Она подняла глаза. Ее изящно выщипанные брови, такие же светлые, как волосы, образовали две дуги на фарфоровом лобике.
— Что ты хочешь сказать?
— Опиши мне его.
Она снова наклонилась к тарелке и упрямо мотнула головой, надувшись, словно хотела сказать «не буду», но через силу процедила:
— На нем была маска. Маска… ужасная.
Симон сжал кулаки. Бога ради, как такое возможно?.. В ее зрачках он различил очень тоненькие серебряные вкрапления.
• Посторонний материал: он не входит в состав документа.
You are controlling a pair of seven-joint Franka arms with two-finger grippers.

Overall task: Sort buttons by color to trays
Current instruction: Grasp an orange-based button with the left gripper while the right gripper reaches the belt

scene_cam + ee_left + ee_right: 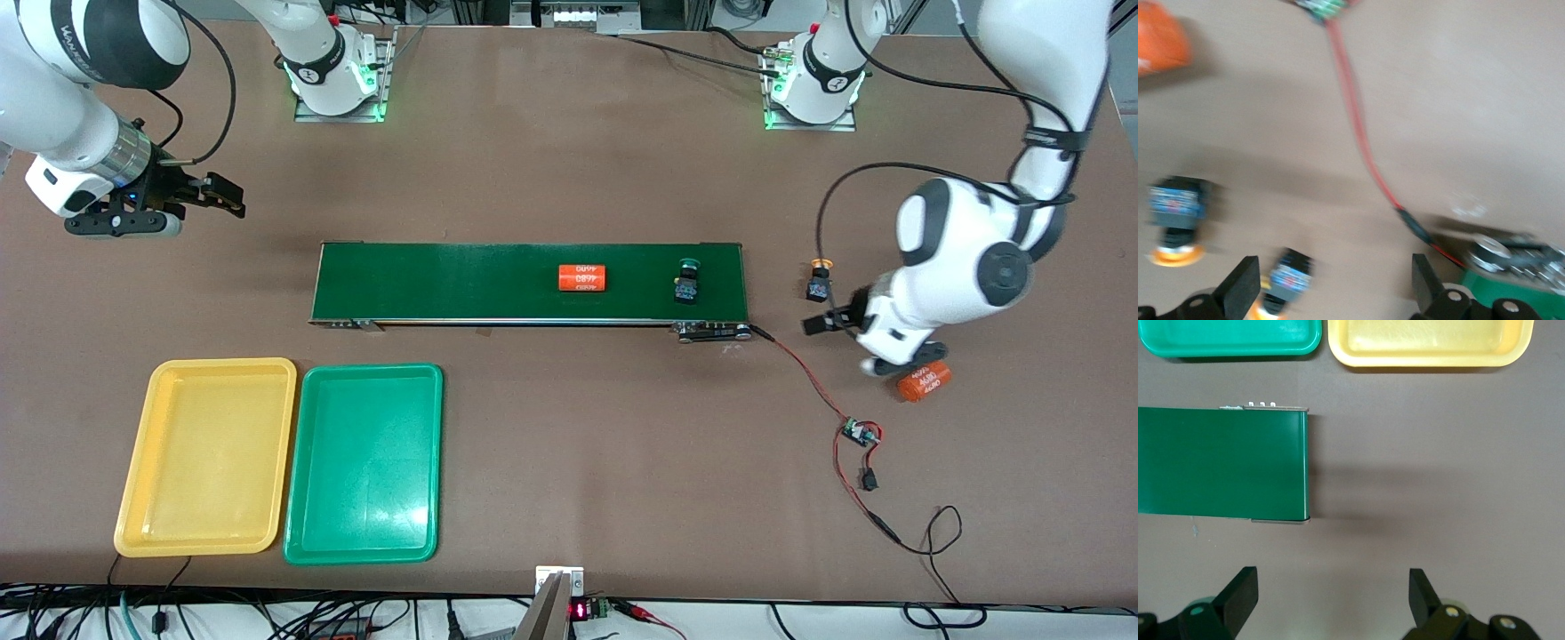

При желании их можно было принять за эсэсовские руны.
— Мраморная маска, — продолжила она. — С такими белыми и черными прожилками и…
— Подожди меня минутку. — Симон уже поднялся. — Я сейчас вернусь.
Он быстро прошел через зал — эта роскошная едальня, где люди набивали утробу в день, когда разразилась война, показалась ему отвратительной.
У входа он спросил, откуда можно позвонить. Ему указали кабину. Он назвал номер и зашел внутрь.
— И что? — только и ответил Бивен, когда Симон описал ему ситуацию.
— Приезжай. Мы в «Бауэрнхофе». Нельзя терять ни секунды.
— Лучше вы приезжайте сюда.
— В гестапо? Исключено. Она больше не скажет ни слова.
Бивен, кажется, размышлял. Симон представил себе физиономию этого верзилы с его полузакрытым веком, столкнувшегося с расследованием, на которое ему не хватает ни ума, ни воображения.
— Еду, — бросил тот наконец.
— Только надень штатское, — добавил Симон. — От тебя и без того шарахаются.
Вернувшись за стол, Симон беззаботно защебетал, лишь бы не пробудить в Грете подозрения.
Оставалось потянуть время, а главное — не дать ей больше говорить. Бивен должен услышать каждое слово ее свидетельства. Сам не представляя, как ему это удалось, он умудрился занять полчаса всяким small talk
[87] и прочей пустопорожней болтовней.
Внезапно Грета напряглась:
— Ты вызвал шпиков?
Ее глаза были прикованы ко входу в зал. Симон обернулся и заметил Бивена, который искал их взглядом. Тот надел летний костюм, что никого не могло ввести в заблуждение. У него словно на лбу было написано: «ГЕСТАПО». Причем светящимися буквами.